Perimeter of first square = 4 × X and Perimeter of second square = 4 × Y
According to question,
4X – 4Y = 24 ——–(2)
From equation (2) we get,
4X – 4Y = 24, 4(X-Y) = 24
X – Y = 24/4 , X – Y = 6
X = 6+Y ———(3)
Putting the value of X in equation (1)
(X)² + (Y)² = 468, (6+Y)² + (Y)² = 468
(6)² + (Y)² + 2 × 6 × Y + (Y)² = 468
36 + Y² + 12Y + Y² = 468
2Y² + 12Y – 468 +36 = 0
2Y² + 12Y -432 = 0
2( Y² + 6Y – 216) = 0
Y² + 6Y – 216 = 0
Y² + 18Y – 12Y -216 = 0
Y(Y+18) – 12(Y+18) = 0 (Y+18) (Y-12) = 0
(Y+18) = 0 Or (Y-12) = 0 Y = -18 OR Y = 12
Putting Y = 12 in EQUATION (3)
X = 6+Y = 6+12 = 18
- Side of first square = X = 18 m
- Side of second square = Y = 12 m.
Let the side of the first square be 'a'm and that of the second be `A` m.

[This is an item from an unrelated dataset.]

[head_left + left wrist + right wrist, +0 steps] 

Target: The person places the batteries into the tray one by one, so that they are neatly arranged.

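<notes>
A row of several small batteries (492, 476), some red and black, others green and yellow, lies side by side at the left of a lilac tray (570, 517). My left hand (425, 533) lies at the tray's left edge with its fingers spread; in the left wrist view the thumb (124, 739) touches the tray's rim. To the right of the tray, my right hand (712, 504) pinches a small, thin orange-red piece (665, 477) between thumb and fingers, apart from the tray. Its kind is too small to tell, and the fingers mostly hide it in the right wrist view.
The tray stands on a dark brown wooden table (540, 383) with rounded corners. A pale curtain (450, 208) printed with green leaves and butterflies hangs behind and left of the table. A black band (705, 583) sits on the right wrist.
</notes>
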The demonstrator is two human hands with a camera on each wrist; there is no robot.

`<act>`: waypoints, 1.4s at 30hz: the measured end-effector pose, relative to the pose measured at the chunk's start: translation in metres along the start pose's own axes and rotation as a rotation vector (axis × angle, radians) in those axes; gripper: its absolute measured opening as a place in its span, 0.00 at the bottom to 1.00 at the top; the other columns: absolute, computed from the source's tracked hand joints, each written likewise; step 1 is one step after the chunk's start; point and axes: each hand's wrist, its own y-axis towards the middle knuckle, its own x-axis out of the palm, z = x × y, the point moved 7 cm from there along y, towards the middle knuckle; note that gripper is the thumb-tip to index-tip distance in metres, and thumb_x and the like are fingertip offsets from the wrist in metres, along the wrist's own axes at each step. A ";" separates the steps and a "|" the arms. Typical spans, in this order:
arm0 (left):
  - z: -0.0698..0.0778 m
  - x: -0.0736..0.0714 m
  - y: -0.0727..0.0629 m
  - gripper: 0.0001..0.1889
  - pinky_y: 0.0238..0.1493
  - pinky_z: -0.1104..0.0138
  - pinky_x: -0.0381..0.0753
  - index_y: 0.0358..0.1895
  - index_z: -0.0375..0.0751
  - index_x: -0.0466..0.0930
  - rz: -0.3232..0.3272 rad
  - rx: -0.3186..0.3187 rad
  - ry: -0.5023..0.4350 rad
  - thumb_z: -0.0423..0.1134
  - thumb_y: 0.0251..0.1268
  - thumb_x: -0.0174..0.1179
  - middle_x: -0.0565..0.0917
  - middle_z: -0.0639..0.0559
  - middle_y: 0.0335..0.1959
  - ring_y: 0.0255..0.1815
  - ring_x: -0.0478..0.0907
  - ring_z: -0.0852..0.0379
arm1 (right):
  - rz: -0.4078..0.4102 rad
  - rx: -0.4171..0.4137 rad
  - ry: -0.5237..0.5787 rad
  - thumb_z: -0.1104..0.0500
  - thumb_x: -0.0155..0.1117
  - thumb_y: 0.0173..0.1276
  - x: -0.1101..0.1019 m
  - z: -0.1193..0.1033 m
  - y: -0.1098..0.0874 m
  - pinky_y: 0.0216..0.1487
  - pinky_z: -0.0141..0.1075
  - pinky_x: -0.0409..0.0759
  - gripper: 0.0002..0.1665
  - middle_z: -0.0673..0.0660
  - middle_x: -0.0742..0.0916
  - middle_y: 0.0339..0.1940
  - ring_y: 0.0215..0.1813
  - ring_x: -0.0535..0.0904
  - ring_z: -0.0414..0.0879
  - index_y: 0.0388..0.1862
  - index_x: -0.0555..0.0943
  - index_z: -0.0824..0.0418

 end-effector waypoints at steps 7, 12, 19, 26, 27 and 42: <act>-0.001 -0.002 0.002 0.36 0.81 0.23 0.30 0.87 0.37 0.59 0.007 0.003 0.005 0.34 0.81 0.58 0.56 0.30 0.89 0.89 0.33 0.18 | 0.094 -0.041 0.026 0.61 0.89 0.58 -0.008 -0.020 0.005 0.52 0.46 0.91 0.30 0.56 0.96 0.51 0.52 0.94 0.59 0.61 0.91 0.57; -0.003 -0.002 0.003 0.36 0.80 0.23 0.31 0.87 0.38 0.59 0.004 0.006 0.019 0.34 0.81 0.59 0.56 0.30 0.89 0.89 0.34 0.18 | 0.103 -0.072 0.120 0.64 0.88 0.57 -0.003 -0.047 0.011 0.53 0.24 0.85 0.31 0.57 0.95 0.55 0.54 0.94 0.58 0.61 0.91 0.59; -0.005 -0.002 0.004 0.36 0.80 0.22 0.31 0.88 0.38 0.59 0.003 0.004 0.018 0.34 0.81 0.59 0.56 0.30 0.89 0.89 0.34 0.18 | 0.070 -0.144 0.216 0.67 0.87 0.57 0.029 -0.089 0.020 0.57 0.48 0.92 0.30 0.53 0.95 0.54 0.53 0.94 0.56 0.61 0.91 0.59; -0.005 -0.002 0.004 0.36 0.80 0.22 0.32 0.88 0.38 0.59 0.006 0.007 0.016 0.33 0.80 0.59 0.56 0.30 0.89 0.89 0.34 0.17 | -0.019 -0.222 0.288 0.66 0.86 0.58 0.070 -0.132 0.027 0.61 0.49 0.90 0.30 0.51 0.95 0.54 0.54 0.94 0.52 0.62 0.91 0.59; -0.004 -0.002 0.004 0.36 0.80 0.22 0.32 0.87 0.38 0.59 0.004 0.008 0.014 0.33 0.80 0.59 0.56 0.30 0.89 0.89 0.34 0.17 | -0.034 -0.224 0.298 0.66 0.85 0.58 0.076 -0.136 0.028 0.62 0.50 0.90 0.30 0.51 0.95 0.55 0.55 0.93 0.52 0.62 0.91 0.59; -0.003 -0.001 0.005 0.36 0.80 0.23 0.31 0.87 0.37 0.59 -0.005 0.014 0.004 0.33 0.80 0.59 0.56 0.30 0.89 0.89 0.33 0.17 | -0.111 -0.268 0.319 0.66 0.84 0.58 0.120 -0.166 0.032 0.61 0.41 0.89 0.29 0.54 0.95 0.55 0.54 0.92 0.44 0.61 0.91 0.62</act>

Area of the first square = a²sqm
Area of the second square = A² sqm
Their perimeters would be 4a and 4A respectively.
Given ,
4A - 4a = 24
A - a = 6 -- (1)
A² + a² = 468 --(2)
From (1) a = a + 6
Substituting for A in (2), we get
→ (a +6)² + a² = 468
→ a² + 12a + 36 + a² = 468
→ 2a² + 12a + 36 = 468
→ a² + 6a + 18 = 234
→ a² + 6a - 216 = 0
→ a² + 18a - 12a - 216 = 0
→ a(a+18) − 12(a+18) = 0
→ (a−12) (a+18) = 0
→ a = 12, -18
So, the side of the first square is 12 m.
The side of the second square is 18 m.